● Assignment
Only the total should be returned: the number of lines in the data that hold the string "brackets".

[Items from a dataset]
########
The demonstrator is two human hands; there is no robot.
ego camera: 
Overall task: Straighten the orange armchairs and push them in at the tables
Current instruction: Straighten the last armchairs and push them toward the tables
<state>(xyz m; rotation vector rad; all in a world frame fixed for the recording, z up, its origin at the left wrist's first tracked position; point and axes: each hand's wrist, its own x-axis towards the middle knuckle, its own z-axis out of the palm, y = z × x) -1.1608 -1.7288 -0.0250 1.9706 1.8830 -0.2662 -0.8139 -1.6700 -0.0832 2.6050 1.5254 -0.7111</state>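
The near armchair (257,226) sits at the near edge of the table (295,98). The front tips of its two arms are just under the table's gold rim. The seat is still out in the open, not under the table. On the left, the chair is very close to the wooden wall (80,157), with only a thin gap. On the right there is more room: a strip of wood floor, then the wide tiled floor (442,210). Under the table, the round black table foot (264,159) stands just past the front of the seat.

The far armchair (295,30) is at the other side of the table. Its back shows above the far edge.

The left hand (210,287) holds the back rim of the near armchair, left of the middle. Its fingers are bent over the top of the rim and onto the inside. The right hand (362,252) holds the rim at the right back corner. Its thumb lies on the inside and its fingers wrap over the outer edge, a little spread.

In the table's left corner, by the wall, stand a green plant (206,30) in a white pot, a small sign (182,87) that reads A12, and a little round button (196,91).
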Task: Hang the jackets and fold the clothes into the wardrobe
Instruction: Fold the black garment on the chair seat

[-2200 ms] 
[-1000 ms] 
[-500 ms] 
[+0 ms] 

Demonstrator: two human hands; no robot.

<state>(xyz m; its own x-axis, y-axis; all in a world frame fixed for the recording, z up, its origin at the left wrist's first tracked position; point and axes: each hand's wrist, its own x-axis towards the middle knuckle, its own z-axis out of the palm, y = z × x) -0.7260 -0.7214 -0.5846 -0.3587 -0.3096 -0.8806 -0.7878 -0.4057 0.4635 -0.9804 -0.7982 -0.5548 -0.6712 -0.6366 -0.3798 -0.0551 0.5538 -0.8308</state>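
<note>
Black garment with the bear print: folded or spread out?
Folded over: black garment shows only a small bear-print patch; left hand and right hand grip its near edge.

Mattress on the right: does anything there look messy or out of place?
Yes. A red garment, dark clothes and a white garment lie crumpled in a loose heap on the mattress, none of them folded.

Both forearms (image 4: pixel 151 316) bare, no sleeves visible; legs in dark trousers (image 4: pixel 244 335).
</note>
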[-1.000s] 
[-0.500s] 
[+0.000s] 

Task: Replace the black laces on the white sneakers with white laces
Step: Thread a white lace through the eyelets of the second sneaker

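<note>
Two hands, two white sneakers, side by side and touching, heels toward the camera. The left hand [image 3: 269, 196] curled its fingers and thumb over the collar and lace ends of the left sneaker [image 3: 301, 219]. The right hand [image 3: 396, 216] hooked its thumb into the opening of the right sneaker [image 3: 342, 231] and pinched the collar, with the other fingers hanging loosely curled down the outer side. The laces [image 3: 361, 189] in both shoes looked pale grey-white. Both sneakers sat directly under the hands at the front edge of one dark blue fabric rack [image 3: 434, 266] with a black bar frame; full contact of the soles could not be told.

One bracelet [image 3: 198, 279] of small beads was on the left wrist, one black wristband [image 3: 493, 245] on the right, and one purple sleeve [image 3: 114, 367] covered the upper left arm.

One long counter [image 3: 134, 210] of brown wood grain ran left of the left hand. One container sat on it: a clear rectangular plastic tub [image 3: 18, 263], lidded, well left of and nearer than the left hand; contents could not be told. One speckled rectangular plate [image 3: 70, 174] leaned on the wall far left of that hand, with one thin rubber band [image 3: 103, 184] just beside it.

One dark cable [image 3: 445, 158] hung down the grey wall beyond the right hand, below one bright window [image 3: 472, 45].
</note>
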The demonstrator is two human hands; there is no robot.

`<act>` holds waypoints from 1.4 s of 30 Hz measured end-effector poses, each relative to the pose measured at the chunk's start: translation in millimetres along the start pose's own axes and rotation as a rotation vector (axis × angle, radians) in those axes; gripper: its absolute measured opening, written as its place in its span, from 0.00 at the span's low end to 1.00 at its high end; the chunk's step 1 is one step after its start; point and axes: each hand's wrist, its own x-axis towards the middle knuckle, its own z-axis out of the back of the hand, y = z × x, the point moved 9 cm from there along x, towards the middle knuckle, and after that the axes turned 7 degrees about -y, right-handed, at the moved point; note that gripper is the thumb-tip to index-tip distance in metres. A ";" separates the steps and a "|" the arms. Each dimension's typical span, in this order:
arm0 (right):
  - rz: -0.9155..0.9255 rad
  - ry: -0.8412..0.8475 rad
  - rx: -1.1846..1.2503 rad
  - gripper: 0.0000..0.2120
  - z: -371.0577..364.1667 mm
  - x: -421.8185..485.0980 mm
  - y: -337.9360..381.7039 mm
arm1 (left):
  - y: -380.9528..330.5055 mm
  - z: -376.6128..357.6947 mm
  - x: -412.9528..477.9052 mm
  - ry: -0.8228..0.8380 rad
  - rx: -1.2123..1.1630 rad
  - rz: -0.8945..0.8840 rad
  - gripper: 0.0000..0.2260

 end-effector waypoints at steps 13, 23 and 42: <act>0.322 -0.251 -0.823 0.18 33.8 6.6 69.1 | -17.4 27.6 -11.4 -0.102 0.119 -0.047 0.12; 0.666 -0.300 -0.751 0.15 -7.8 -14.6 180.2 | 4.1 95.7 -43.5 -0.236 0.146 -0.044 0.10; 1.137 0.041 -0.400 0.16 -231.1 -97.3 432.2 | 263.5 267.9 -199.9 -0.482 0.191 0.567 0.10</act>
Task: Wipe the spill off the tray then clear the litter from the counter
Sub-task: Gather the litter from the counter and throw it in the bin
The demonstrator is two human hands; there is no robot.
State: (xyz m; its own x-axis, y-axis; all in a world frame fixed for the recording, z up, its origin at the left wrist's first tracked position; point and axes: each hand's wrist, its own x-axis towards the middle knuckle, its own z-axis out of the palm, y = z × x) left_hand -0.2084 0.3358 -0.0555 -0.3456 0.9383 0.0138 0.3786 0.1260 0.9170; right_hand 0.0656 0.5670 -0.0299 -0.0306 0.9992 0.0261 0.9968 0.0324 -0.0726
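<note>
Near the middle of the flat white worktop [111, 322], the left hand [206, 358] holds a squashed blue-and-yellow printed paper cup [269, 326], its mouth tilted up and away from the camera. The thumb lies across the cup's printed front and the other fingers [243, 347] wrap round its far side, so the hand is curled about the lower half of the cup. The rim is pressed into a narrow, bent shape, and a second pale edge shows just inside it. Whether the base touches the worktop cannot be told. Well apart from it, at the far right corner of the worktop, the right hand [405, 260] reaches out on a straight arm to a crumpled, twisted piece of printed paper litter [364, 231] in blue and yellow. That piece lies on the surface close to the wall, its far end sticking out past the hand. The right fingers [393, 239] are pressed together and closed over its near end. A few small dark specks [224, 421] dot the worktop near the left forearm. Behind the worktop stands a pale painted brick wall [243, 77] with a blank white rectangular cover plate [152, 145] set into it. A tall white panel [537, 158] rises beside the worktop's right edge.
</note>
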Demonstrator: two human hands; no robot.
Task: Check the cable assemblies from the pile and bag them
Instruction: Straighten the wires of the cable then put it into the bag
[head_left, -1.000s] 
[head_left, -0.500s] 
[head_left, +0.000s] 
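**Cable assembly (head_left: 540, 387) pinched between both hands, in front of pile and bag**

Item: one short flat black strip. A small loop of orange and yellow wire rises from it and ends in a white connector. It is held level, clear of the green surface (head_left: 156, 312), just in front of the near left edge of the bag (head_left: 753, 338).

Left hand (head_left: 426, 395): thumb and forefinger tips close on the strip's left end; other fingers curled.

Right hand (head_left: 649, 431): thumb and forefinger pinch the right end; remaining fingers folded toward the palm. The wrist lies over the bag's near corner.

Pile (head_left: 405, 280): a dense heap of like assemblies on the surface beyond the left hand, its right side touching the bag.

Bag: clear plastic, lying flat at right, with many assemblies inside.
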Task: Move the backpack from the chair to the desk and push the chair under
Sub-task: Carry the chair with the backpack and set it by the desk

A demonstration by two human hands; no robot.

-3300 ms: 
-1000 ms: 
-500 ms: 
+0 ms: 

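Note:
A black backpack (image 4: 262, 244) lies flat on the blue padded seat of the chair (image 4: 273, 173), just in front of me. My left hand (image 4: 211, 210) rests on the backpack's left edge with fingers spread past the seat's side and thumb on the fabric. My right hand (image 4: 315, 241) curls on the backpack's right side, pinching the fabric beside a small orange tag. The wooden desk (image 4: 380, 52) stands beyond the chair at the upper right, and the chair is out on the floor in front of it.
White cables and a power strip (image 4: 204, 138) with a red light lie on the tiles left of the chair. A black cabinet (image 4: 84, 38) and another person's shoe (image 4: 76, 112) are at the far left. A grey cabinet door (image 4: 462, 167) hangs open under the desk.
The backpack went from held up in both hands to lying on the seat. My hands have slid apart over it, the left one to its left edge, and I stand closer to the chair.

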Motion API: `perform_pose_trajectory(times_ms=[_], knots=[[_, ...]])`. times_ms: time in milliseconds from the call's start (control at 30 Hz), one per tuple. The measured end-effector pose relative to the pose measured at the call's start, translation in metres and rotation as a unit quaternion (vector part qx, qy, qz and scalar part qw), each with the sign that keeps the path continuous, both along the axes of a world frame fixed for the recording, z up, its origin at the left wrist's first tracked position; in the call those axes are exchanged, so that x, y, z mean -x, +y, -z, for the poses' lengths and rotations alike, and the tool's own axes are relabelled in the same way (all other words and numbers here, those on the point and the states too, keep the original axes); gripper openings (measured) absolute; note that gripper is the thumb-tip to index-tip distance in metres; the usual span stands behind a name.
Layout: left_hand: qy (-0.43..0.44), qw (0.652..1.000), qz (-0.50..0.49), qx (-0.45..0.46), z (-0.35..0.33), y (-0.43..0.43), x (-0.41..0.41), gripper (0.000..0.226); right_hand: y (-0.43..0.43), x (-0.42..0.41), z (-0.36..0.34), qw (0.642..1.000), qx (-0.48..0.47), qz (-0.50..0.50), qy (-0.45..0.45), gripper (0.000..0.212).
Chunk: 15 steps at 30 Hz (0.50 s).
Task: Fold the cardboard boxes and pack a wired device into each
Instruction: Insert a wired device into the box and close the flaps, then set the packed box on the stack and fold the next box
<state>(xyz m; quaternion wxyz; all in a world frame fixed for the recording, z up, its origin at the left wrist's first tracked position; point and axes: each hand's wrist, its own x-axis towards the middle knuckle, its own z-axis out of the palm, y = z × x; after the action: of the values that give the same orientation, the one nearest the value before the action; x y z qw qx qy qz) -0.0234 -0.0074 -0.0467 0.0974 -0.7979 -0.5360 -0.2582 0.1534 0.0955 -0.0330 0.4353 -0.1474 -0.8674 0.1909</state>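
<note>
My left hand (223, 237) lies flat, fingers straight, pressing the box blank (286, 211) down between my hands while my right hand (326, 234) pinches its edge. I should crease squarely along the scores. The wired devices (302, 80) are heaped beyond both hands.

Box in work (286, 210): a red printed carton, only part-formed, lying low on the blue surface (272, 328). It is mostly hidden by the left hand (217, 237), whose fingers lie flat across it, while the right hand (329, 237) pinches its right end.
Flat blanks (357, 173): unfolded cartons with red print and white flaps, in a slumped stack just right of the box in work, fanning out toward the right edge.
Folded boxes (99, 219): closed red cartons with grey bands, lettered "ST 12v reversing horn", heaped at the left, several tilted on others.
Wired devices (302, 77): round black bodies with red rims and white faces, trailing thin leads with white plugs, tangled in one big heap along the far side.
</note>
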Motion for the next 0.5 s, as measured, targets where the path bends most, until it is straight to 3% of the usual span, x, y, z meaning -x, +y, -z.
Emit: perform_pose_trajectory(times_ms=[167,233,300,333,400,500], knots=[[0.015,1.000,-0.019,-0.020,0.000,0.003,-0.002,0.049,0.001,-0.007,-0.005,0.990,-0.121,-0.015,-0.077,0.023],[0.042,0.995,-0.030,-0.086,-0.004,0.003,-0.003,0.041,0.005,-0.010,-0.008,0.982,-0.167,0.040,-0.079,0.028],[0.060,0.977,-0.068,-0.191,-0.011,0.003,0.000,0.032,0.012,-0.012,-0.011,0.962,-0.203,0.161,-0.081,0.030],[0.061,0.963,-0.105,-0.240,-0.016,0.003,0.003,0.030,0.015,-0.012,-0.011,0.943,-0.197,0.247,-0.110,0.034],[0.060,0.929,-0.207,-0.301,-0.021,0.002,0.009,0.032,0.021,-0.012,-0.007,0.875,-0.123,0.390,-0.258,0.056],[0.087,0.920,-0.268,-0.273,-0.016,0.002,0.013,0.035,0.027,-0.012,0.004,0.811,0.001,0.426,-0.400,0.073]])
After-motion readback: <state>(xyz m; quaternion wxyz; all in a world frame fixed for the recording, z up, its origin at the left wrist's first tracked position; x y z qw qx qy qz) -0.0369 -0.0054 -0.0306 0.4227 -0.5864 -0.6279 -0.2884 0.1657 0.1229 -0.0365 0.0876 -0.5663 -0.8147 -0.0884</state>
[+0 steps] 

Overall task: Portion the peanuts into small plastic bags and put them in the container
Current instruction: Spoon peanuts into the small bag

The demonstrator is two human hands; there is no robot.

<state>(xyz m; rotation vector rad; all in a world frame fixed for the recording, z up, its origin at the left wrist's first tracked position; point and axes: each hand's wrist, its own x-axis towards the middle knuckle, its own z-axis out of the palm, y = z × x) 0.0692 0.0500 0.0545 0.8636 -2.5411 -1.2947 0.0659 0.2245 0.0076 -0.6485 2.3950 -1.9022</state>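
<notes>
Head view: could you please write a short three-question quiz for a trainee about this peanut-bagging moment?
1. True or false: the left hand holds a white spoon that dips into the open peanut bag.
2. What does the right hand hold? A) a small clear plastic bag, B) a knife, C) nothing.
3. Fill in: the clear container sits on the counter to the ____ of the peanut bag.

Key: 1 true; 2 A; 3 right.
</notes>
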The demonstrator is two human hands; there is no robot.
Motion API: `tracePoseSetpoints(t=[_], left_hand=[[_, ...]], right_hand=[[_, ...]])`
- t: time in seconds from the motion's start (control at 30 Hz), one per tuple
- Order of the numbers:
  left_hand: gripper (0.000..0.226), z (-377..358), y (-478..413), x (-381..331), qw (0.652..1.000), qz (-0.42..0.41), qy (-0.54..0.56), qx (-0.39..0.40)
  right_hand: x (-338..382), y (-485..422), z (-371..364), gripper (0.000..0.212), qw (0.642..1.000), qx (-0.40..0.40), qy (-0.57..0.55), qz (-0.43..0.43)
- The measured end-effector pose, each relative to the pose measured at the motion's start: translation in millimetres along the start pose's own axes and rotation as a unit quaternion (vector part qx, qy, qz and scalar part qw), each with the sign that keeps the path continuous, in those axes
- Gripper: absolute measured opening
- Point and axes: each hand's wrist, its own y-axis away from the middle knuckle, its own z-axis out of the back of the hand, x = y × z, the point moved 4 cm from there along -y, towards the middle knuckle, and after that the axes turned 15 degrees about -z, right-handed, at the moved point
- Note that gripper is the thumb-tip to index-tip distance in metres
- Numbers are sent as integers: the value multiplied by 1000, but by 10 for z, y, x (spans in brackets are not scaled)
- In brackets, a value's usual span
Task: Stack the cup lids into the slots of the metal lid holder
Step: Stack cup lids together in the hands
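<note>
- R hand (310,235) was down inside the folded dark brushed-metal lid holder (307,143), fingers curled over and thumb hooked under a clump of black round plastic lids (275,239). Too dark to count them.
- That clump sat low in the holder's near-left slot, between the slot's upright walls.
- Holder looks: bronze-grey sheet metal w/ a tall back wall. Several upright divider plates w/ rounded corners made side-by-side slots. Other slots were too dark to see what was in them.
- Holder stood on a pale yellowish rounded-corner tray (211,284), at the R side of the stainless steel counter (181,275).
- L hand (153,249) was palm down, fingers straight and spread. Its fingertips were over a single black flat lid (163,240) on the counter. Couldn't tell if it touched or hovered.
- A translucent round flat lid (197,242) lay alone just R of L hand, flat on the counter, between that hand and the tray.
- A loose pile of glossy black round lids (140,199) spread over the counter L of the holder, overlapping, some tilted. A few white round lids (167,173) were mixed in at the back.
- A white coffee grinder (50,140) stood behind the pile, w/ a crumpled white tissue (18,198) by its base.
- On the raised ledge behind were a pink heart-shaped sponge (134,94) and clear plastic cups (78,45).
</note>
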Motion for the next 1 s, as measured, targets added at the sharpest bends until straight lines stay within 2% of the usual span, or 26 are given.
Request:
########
● Solution for this task
2